By introducing the notion of Values into the API, we are able to solve these problems and actually gain more control during data merges. Let's take a look at how that happens.

A quick review of the current Value API

The Value API is able to solve the above problems and a few more with the current Data API by exposing data as essentially key-value maps from "values" to their actual set value within a container of data. This concept provides the genericity required by data merges and other, more complicated methods of handling data. As a nice side effect, most possible ways to work with data actually become simpler since the developer no longer deals with aggregations of data as the primitive form of manipulation, but the data itself.

At the base level, we can strip out manipulators in their entirety and replace them with a set of methods on data holders (the following list is simplified for the sake of example):

public interface MyContainerOfData {
  <V> void set(Value<V> value, V valueToSet);
  <V> V get(Value<V> value);
  boolean supports(Value<V> value);
  boolean isSet(Value<V> value);
}

The get and set methods should be self-explanatory.

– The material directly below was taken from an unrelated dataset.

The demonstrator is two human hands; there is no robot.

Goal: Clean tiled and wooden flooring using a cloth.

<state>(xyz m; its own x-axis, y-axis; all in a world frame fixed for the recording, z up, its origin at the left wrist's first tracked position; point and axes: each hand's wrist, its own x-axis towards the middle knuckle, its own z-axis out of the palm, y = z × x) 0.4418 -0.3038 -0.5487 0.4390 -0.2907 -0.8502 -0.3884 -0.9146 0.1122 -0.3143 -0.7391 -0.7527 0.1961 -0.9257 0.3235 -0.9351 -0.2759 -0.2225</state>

The supports method checks for whether a given value is conceptually supported within the container. For example, it makes no sense to set health on a block, but it does make sense to set health on a living entity. The isSet method checks for whether a given value is not only supported, but actually set within the container. It is possible for a container to support a certain value but not care about what that value actually is.

The simplified MyContainerOfData interface provided here is simply a container of data by example. Similar concepts have gone by several names, including DataObject or DataHolder.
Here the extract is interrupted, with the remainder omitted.